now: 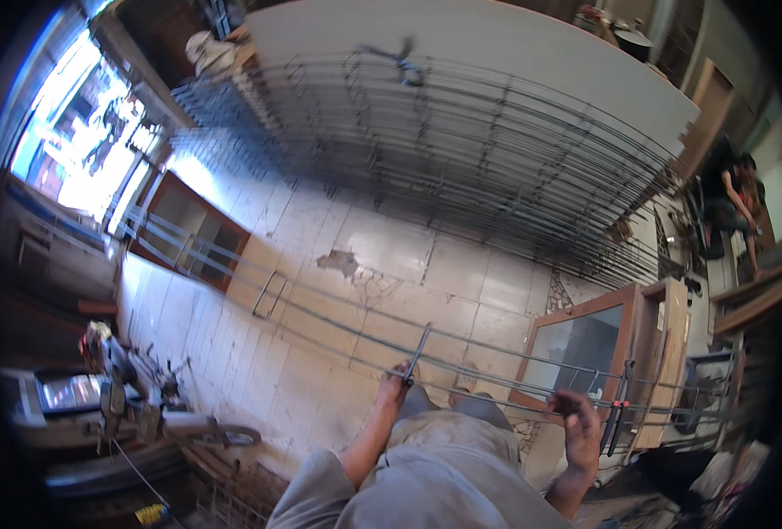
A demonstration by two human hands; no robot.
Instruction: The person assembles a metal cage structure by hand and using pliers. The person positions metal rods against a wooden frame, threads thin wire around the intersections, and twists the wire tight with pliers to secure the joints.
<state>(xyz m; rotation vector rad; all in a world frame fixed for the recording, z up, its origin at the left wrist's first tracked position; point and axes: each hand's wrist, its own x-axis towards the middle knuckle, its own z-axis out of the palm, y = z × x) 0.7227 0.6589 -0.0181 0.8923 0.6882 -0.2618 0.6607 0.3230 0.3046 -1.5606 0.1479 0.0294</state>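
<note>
Long thin steel rods (338, 333) run across in front of me, with square wire stirrups around them. My left hand (396, 381) is closed on a stirrup (418, 353), close to where it meets the rods. Just below the rods, farther right, my right hand (578, 428) is raised with its fingers loosely curled and apart, and I see nothing in it. Beside it, dark stirrups (625, 397) hang bunched on the rods, and a small red piece (619, 404) shows there.
A large stack of rebar cages (461, 167) lies beyond the tiled floor (382, 242). Glass-paned wooden frames (199, 231) (576, 339) stand under the rod ends. A motorcycle (135, 379) is at left. Another person (737, 198) sits at far right.
</note>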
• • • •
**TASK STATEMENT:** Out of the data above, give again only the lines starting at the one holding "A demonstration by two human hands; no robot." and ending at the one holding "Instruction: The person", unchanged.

**ANSWER:**
A demonstration by two human hands; no robot.
Instruction: The person assembles a metal cage structure by hand and using pliers. The person positions metal rods against a wooden frame, threads thin wire around the intersections, and twists the wire tight with pliers to secure the joints.

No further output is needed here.